- **PROBLEM STATEMENT**:
Line by line, restate the material word for word, omitting any image.

+++

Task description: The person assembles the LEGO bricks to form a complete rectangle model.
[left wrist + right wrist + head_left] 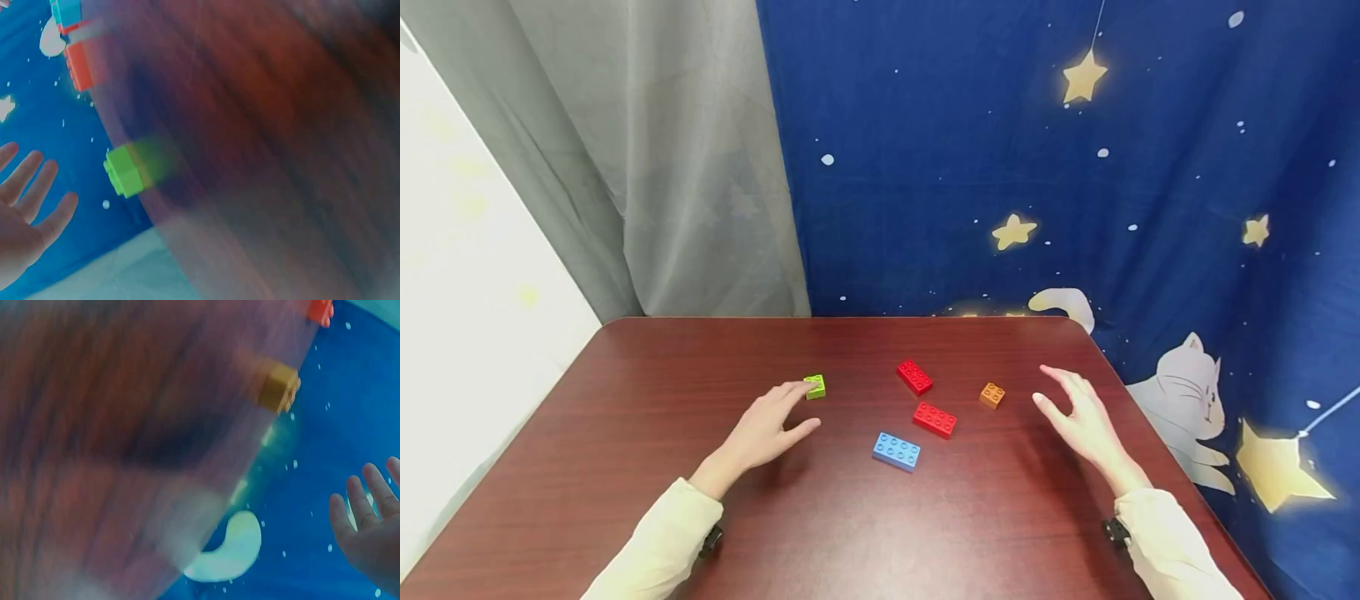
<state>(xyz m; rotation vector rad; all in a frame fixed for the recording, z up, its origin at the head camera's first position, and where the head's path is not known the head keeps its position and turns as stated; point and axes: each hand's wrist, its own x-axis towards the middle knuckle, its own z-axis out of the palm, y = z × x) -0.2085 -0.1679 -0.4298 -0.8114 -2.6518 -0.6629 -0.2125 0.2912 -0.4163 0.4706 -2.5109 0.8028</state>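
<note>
In the head view my left hand (pixel 762 427) reaches over the table's left half with fingers spread, its fingertips overlapping a small lime green toy brick (pixel 816 387). That green brick (pixel 127 170) stands apart from the spread fingers in the left wrist view. My right hand (pixel 1084 421) hovers at the right, fingers extended and holding nothing, nearest to a small orange brick (pixel 992 395). Between the hands lie two red bricks, one farther back (pixel 914 377) and another red brick (pixel 935 419) nearer, with a blue brick (pixel 896 452) in front of them.
All the bricks lie on a dark reddish-brown wooden table (pixel 820 542) with rounded back corners. Behind its far edge hang a grey curtain (pixel 700 167) and a blue curtain (pixel 925 167) printed with stars and a cat. Each wrist carries a small black camera strap.
</note>
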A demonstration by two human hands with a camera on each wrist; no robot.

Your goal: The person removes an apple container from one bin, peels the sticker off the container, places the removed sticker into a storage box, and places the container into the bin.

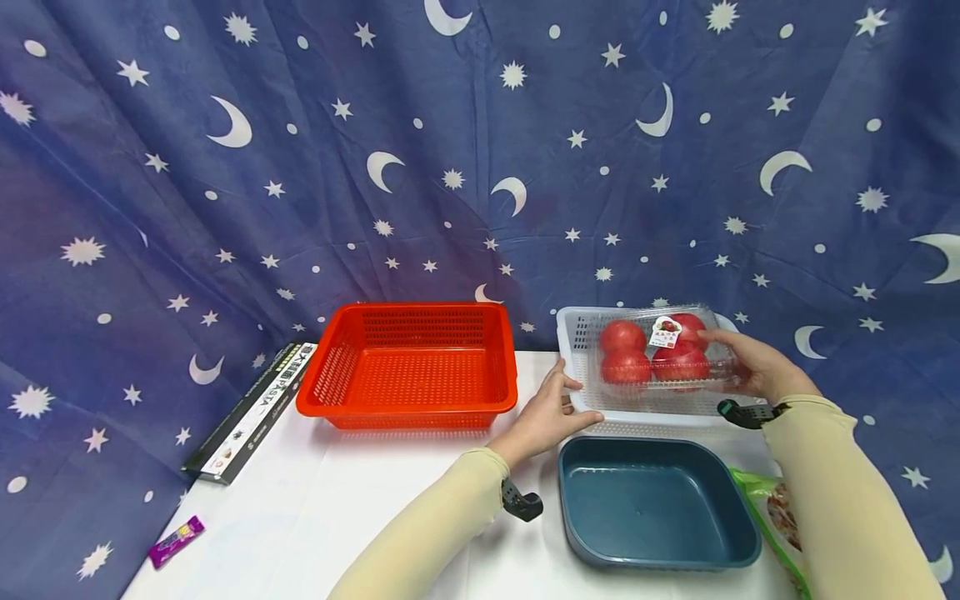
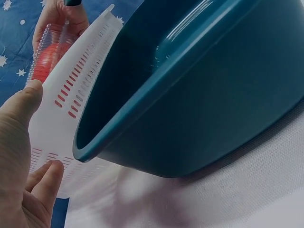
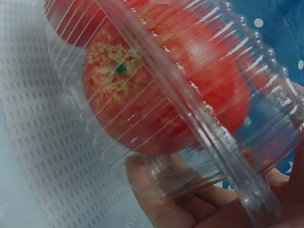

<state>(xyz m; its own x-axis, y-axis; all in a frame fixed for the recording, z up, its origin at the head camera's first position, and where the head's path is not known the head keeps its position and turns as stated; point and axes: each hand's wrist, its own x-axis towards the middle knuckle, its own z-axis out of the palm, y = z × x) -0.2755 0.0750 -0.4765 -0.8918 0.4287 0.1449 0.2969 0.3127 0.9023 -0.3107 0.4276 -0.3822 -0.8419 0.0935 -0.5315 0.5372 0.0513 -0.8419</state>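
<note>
A clear plastic fruit box [image 1: 652, 350] holds several red round fruits [image 3: 142, 85], mottled yellow round a green stem end. My right hand [image 1: 761, 367] grips the box by its right end, thumb and fingers on either side, as the right wrist view shows. The box overlaps the inside of a white slotted basket [image 1: 581, 396]. My left hand [image 1: 546, 412] is at the basket's front left corner, thumb and fingers spread apart. In the left wrist view its thumb tip is at the rim and its other fingers [image 2: 50, 183] lie against the slotted wall.
A dark teal tub [image 1: 652, 508] stands just in front of the white basket. To its right, a green packet [image 1: 780, 521] lies partly under my right forearm. A red basket [image 1: 405, 408], a black-and-white pasta box [image 1: 255, 408] and a purple packet [image 1: 176, 542] are on the left.
</note>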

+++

- **EXERCISE SOLUTION**:
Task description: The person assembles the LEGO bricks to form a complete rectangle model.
[left wrist + right wrist + head_left] 
<state>(xyz m; rotation vector rad; all in a frame fixed for the recording, z up, its origin at the head camera's first position, and where the head's path is not known the head keeps its position and turns as stated; point and axes: each hand's wrist, its own x-axis towards the middle knuckle, its own z-axis out of the palm, y = z × x) -0.2085 -0.1679 -0.4298 -0.8114 -2.6518 -0.6629 -0.2125 0.2912 -0.4163 0.4706 -2.5109 0.8028</state>
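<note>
In the head view my left hand (pixel 762 427) reaches over the table's left half with fingers spread, its fingertips overlapping a small lime green toy brick (pixel 816 387). That green brick (pixel 127 170) stands apart from the spread fingers in the left wrist view. My right hand (pixel 1084 421) hovers at the right, fingers extended and holding nothing, nearest to a small orange brick (pixel 992 395). Between the hands lie two red bricks, one farther back (pixel 914 377) and another red brick (pixel 935 419) nearer, with a blue brick (pixel 896 452) in front of them.
All the bricks lie on a dark reddish-brown wooden table (pixel 820 542) with rounded back corners. Behind its far edge hang a grey curtain (pixel 700 167) and a blue curtain (pixel 925 167) printed with stars and a cat. Each wrist carries a small black camera strap.
</note>
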A demonstration by two human hands with a camera on each wrist; no robot.

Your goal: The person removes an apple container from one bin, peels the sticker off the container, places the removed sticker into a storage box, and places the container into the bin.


<state>(xyz m; its own x-axis, y-axis; all in a frame fixed for the recording, z up, its origin at the head camera's first position, and where the head's path is not known the head keeps its position and turns as stated; point and axes: each hand's wrist, its own x-axis towards the middle knuckle, its own z-axis out of the palm, y = z × x) -0.2755 0.0750 -0.4765 -0.8918 0.4287 0.1449 0.2969 0.3127 0.9023 -0.3107 0.4276 -0.3822 -0.8419 0.0935 -0.5315 0.5372 0.0513 -0.8419</state>
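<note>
A clear plastic fruit box [image 1: 652, 350] holds several red round fruits [image 3: 142, 85], mottled yellow round a green stem end. My right hand [image 1: 761, 367] grips the box by its right end, thumb and fingers on either side, as the right wrist view shows. The box overlaps the inside of a white slotted basket [image 1: 581, 396]. My left hand [image 1: 546, 412] is at the basket's front left corner, thumb and fingers spread apart. In the left wrist view its thumb tip is at the rim and its other fingers [image 2: 50, 183] lie against the slotted wall.
A dark teal tub [image 1: 652, 508] stands just in front of the white basket. To its right, a green packet [image 1: 780, 521] lies partly under my right forearm. A red basket [image 1: 405, 408], a black-and-white pasta box [image 1: 255, 408] and a purple packet [image 1: 176, 542] are on the left.
</note>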

Work on this exercise has been completed.